* **Required work**: Each line in the entries below that holds the string "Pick" is to be listed.

======== Records for this exercise

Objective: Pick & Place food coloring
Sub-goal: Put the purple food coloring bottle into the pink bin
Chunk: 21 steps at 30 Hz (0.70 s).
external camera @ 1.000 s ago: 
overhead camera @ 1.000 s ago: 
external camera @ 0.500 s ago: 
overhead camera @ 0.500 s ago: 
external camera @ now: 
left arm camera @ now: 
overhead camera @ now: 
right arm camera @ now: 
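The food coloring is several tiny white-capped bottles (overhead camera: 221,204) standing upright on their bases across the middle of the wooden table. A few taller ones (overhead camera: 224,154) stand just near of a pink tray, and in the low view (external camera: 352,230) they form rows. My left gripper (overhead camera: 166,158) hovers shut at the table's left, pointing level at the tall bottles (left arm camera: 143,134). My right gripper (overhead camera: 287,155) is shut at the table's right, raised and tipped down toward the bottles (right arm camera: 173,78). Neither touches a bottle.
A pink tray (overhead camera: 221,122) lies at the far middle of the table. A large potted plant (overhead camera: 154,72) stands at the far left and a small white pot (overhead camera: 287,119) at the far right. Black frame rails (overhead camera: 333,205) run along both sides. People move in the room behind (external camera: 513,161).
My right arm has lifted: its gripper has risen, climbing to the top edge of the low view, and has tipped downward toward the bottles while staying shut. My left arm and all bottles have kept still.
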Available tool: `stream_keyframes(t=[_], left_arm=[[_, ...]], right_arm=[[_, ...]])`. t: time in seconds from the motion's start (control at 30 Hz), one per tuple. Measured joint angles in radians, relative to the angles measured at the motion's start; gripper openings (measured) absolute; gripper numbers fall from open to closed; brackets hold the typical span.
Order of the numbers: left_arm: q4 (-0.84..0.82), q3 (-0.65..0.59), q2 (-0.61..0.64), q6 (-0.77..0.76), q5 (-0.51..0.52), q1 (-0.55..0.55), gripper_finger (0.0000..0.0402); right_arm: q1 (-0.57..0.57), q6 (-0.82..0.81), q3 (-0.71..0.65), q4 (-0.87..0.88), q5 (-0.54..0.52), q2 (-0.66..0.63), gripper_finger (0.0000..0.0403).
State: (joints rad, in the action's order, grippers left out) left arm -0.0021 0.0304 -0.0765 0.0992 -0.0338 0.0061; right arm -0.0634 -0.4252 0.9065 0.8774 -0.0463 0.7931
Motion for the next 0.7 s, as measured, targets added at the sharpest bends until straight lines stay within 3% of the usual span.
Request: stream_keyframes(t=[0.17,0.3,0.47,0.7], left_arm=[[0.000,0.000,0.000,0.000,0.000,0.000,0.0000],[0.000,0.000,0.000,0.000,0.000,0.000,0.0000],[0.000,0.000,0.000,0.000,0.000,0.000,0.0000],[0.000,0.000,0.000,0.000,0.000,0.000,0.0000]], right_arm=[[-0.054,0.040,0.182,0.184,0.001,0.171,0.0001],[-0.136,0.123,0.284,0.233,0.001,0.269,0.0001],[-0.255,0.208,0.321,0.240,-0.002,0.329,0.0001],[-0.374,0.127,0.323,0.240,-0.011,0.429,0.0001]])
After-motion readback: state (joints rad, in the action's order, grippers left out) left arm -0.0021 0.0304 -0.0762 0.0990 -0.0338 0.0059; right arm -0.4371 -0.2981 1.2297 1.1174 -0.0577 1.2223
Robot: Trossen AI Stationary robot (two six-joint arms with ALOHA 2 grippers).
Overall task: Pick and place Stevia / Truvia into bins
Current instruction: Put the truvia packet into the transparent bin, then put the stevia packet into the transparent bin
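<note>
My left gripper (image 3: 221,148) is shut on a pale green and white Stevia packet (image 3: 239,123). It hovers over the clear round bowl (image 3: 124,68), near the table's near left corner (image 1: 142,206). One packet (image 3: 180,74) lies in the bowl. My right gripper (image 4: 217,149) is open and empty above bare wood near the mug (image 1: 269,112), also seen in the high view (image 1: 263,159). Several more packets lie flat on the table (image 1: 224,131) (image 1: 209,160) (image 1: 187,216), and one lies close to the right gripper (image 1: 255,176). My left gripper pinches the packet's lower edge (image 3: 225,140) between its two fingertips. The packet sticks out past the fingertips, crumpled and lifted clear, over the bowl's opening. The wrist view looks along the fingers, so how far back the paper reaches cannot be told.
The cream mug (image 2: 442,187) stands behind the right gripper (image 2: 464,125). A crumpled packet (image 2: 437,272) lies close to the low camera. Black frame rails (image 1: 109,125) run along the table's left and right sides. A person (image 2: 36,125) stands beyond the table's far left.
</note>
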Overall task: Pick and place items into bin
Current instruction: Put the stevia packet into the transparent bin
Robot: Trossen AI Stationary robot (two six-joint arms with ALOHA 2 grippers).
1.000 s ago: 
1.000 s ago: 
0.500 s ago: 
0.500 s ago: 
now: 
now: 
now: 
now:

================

* **Answer to the problem**:
Objective: Pick & Place food coloring
Overall task: Pick and place Stevia / Truvia into bins
Overall task: Pick and place items into bin

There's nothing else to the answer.